The full explanation involves details of the band structure of the relevant materials, but I doubt you want to hear that.

That's ok. You kind of lost me back at time-reversal symmetry, to be honest. I thought that might be the case. Sorry.

Anyway, the take-home message from all of this is that when you include spin in the calculation, you can make a material that has the properties of a topological insulator: it does not allow electrons to flow through the middle of a solid chunk of material, but will allow electrons to flow along the surface of the material. Moreover, the flow of electrons along the surface will be unaffected by defects and impurities on the surface (within reason, anyway-- if you put enough impurities in, you effectively make it a surface of a different material, and then everything changes).

What's topological about this, again? You haven't said anything about coffee cups and donuts yet, so I don't see where topology comes into it. It's a little difficult to explain in a picture involving real particles moving around. When you move to the more abstract "band structure" picture, it turns out that the band structure of a topological insulator has features that cannot be changed by allowable distortions of the band structure, in much the same way that you can turn a doughnut into a coffee cup with simple stretching operations, but can't make either one into a sphere. The mathematical structure of these things is identical to some of the math you find in topology, so they're "topological insulators."

Isn't that an awfully confusing name? Look, it's not my field. Nobody consulted me.

OK, so why should people care about these things? Well, for one thing, the fact that we can make these sorts of materials is a little bit surprising, and deepens our understanding of the physics of materials. Since there's an awful lot of stuff we don't understand about the way materials work (*cough*high-T_c Superconductors*cough*), particularly where surfaces are involvedevery little bit helps.

These states are also amenable to experimental exploration in a lot of ways that don't work so well for bulk materials. You can study these states in amazing detail with scanning probe microscopes, which makes them a great test bed for exploring the implications of materials physics.

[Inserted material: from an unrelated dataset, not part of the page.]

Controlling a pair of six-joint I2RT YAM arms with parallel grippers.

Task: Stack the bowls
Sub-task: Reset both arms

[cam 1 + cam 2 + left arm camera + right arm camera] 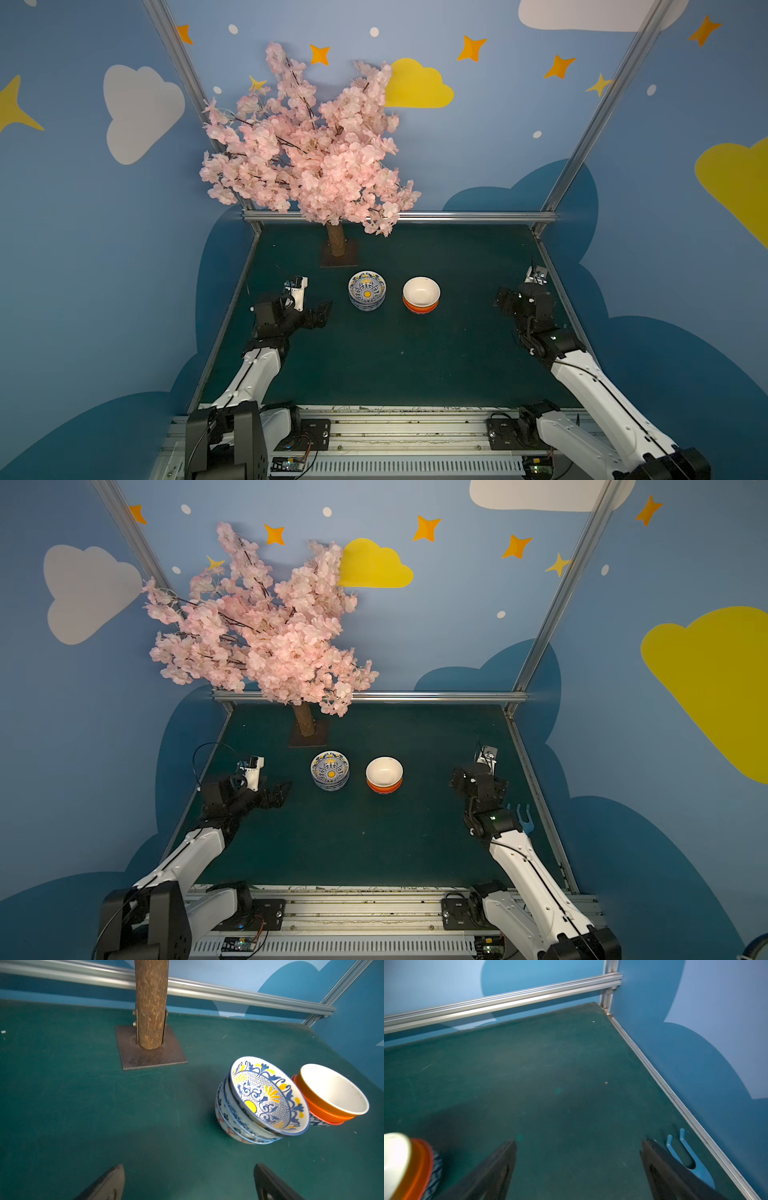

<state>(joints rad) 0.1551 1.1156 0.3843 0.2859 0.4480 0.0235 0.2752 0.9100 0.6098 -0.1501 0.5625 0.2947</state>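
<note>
The bowls stand in two stacks side by side mid-table. The left stack (367, 291) (330, 771) (266, 1095) is several blue-and-white patterned bowls, topped by one with yellow. In the right stack (421, 293) (384, 773) (332, 1093) (402, 1165), a bowl with a cream-white inside sits on an orange bowl, over a blue-patterned one. My left gripper (322, 311) (280, 791) (189, 1167) is open and empty, left of the blue stack and apart from it. My right gripper (500, 297) (457, 777) (578, 1142) is open and empty, well right of the orange stack.
A pink blossom tree stands at the back left, its trunk (336, 245) (151, 1001) on a square metal plate. A blue toy fork (524, 814) (685, 1157) lies by the right rail, close to my right arm. Aluminium rails edge the green table (374, 374).
</note>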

Finally, they might have some practical applications. Insensitivity to surface impurities is an awfully nice feature, given how hard it is to make and maintain really clean surfaces. It also might be possible to put these sorts of materials together in ways that would be useful for quantum computation and fun things like that. There's also some connection to things that happen in graphene, which is everybody's favorite magic material of the future (at the moment, anyway), which bumps the interest up a little more.

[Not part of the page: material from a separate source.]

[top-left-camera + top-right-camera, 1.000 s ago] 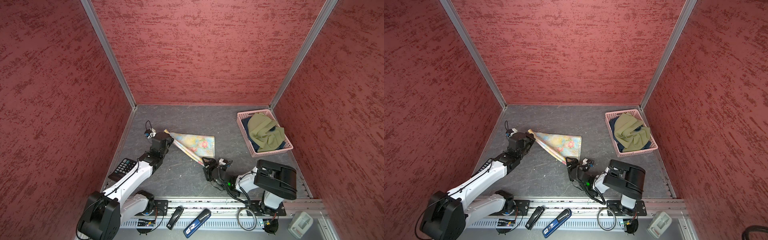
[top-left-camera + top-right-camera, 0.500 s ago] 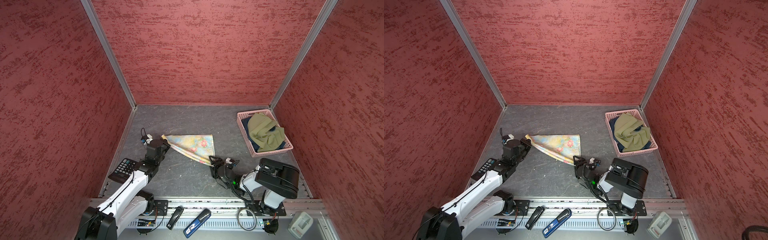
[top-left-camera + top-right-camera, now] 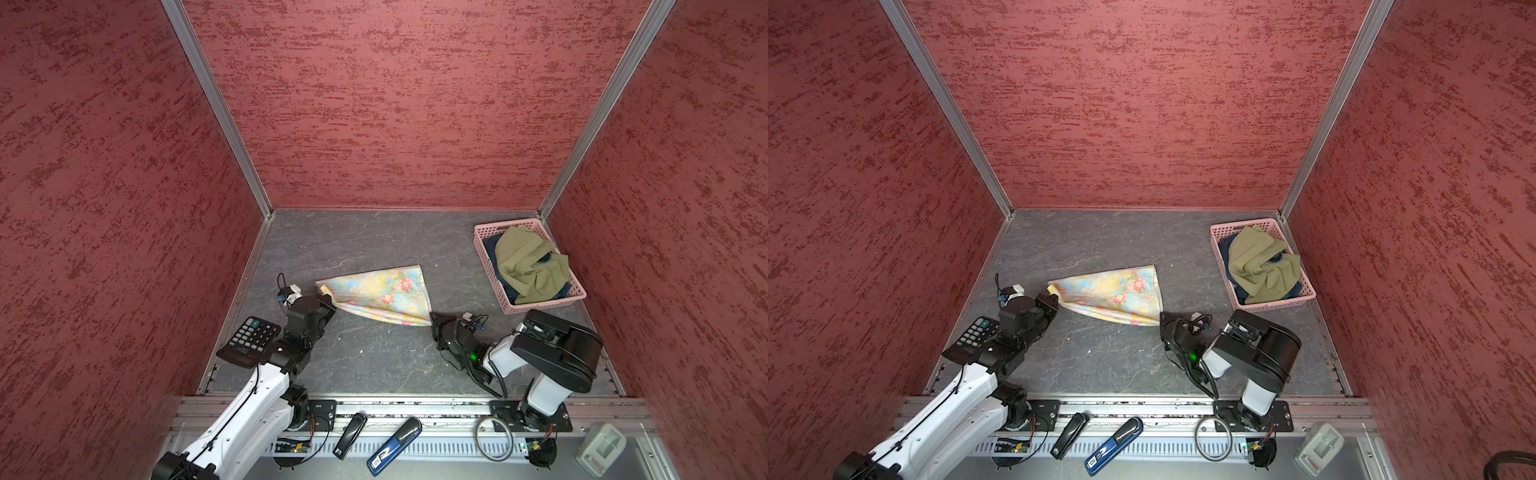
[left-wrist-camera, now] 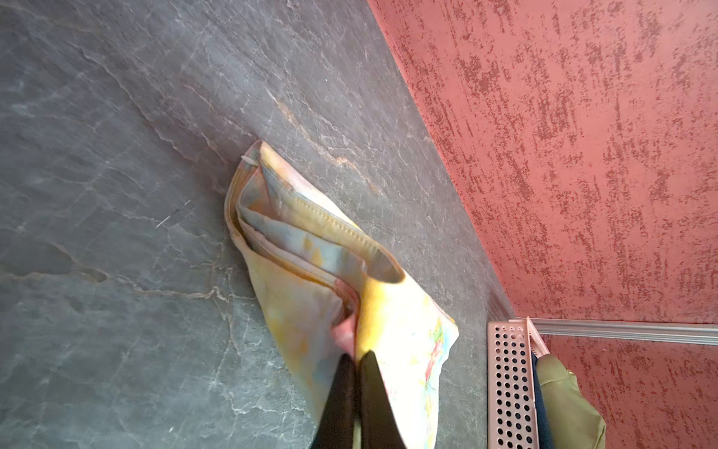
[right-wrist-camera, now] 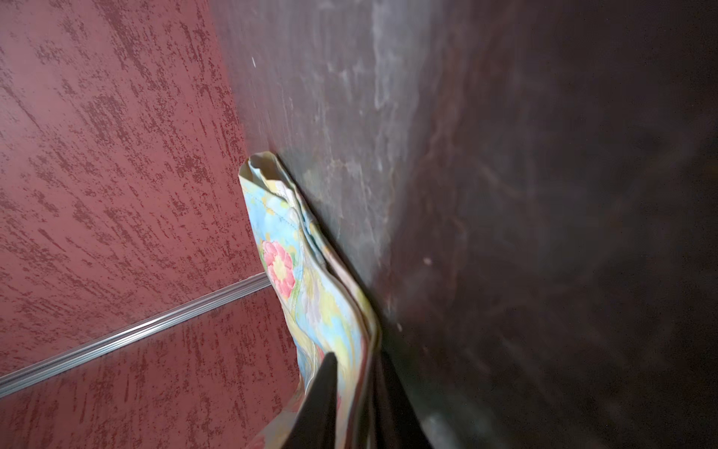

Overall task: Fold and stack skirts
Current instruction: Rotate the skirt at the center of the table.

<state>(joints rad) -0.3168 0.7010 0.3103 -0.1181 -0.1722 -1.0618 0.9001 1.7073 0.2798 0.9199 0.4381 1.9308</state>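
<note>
Your left claw (image 3: 328,300) is clamped tight on the narrow left end of the floral skirt (image 3: 380,297). In the left wrist view the two black fingers (image 4: 342,388) are almost together, with a pinch of cloth between them (image 4: 355,355). The layered hem of the floral skirt (image 4: 311,248) fans out beyond that and touches the counter (image 4: 116,194).

Your right claw (image 3: 432,320) has the near right corner of the same skirt. In the right wrist view it is closed down on the folded edge (image 5: 353,361), one finger (image 5: 322,396) on the printed side and the other against the counter side. That view is blurred and dark on the counter half, so I can't tell how deep the bite goes.

Both top views show the floral skirt (image 3: 1113,297) stretched between the two claws (image 3: 1052,300) (image 3: 1163,322), mid counter. It's narrow at the left and wide at the right, lying low on the grey counter (image 3: 374,241).

The olive skirt (image 3: 528,266) sits crumpled in the pink basket (image 3: 482,249) at the far right, on top of the denim skirt (image 3: 497,255), of which only dark blue edges show. A calculator (image 3: 253,338) lies at the near left, just beside your left arm.
</note>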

It's still a young field, so the ultimate applicability of these states is not yet known, but there are a lot of ideas floating around about fun things you could maybe do with them, some of which might be useful.

So, if I want to learn more about this stuff, what should I do? The above explanation was put together by looking at this Science article, this Physics article, and this piece from Nature Physics (warning: PDF), as well as listening to this lecture on YouTube. If you don't have the patience to listen to an hour-long physics lecture on YouTube, this Physics Today article co-written by the speaker appears to be a print version of the same explanation, or at least contain the same graphics (I haven't read it closely, as I only spotted it in my RSS feed this morning). There's also this background article from Nature going through the history of the field and why it's exciting.

If you don't have access to some or all of those, I can't help you.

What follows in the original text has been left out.